Cassava is a good source of carbohydrates but a poor source of protein for people.  It is grown because it does not require fertile soil or a great deal of water.  The cassava shrub is also very drought resistant.  Because it can grow in poor soil and without a great deal of water, cassava is a natural choice for a cash crop here in Isaan.  It is called "mahn falang" by the Lao Loum farmers.  Cassava is used in rotation with sugar cane.  Of the three cash crops of rice, sugar cane, and cassava, cassava brings the least amount of money to the farmers.
Gathering Up Cassava Roots Exposed By Previous Day's Plowing
The first step in the harvesting of cassava, is to cut down the woody stalks.  Later the stalks will have their leaves and branches removed.  The bare stalks will then be bagged up and removed to the farmer's home.  At the farmer's home either underneath the shade of a large tree or under the protection of a corrugated metal shelter, the villagers will chop the stalks into approximately 25mm (10 inch) pieces.  After soaking in water the stalks will be stuck in the prepared ground to commence the next crop.

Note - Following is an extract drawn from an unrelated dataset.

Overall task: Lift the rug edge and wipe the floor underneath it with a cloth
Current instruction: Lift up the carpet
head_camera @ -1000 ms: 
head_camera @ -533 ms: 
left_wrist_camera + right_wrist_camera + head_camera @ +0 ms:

The second step in harvesting the cassava, is to plow the field to expose the elongated tuberous roots.  The plow pulls the root clusters up from the ground and leaves them on top of the soil for the farmers to collect.  The farmers are working against the clock to harvest the tubers.  Since the farmers are paid by the weight of the delivered crop, they need to get the tubers to the nearby processing plant as soon as possible to avoid weight loss due to dehydration.  The crop also starts to deteriorate quickly too so speed is of the essence.  Since they had exposed the tubers the evening before, the farmers that we encountered were working hard to gather up all the roots and get them to the processing plant that night.

Cutting Up The Tuber Cluster To Save Space

As you will see throughout the fields of Isaan, men and women work side by side pretty much equally sharing the divisions of labor.  Most of the people are working their family land.  If the family needs extra help, they typically hire neighbors or friends - the minimum wage has been raised from 150 Baht ($5 USD) to 300 Baht ($10 USD).  Employers also feed their workers two meals a day along with supplying beer and Lao Lao (moonshine whiskey) at the last meal of the day.

Tossing Cassava Roots Into the Farm Truck
After taking many photographs and Duang having a good conversation with the farmers as I photographed them, we got back into our truck for the ride to Kumphawapi to get the truck washed.  It has been a long time and too many muddy roads since the last time the truck had been washed.